[Source data]
────────────────

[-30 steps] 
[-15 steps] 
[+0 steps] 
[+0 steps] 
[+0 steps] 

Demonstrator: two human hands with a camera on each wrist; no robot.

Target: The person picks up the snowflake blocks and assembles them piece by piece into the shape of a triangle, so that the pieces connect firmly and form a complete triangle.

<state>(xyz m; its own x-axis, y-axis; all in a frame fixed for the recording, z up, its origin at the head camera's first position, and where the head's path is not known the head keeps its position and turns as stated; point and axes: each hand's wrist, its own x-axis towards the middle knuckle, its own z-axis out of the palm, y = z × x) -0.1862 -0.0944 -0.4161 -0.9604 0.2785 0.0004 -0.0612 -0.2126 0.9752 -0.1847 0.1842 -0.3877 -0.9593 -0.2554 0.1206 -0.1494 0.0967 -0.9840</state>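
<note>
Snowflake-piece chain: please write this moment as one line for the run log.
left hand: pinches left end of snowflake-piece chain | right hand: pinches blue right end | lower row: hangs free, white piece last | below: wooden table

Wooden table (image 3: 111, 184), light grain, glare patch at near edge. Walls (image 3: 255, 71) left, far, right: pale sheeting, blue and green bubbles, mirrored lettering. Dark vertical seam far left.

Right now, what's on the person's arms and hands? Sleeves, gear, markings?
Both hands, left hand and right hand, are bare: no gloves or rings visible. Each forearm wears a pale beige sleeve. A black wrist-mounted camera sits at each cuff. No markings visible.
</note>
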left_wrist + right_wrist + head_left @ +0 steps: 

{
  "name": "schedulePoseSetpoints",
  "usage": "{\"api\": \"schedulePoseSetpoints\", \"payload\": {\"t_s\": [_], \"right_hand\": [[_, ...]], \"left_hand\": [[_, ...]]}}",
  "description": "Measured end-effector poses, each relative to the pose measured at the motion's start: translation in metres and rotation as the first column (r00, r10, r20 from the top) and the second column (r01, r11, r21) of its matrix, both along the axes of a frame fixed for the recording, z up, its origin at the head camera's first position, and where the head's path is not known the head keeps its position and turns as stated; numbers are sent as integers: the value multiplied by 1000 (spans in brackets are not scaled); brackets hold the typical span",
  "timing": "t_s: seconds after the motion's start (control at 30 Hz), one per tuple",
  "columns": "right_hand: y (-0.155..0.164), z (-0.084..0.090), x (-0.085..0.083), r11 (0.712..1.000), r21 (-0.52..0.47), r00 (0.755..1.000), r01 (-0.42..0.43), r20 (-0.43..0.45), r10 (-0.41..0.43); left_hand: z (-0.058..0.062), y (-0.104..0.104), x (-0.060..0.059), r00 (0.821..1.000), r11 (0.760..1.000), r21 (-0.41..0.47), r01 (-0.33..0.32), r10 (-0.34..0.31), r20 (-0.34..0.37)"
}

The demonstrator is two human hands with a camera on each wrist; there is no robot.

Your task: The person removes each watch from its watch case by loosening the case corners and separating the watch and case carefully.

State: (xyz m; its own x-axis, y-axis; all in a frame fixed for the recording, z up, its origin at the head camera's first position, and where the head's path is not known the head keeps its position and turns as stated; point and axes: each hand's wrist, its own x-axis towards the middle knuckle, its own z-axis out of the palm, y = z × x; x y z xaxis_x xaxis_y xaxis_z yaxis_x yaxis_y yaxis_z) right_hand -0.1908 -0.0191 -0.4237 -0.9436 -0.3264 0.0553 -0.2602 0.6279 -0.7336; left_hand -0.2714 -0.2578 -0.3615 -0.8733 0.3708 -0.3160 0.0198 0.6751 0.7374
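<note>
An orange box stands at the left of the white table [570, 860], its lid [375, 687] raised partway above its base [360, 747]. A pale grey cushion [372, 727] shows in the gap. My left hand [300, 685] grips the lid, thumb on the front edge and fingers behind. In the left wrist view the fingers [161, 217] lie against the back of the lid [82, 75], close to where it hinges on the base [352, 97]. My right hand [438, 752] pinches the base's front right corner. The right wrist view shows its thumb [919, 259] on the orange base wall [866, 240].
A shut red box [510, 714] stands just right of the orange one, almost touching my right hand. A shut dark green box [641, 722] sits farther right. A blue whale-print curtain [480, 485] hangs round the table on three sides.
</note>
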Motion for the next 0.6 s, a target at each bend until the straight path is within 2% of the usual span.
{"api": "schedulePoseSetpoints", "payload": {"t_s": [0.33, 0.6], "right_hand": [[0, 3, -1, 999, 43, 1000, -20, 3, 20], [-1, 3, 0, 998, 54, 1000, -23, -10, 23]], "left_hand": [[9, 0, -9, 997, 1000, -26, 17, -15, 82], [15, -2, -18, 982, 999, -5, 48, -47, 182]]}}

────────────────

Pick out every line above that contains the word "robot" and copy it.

» **FINISHED EXERCISE**:
Demonstrator: two human hands with a camera on each wrist; no robot.
The demonstrator is two human hands with a camera on each wrist; there is no robot.

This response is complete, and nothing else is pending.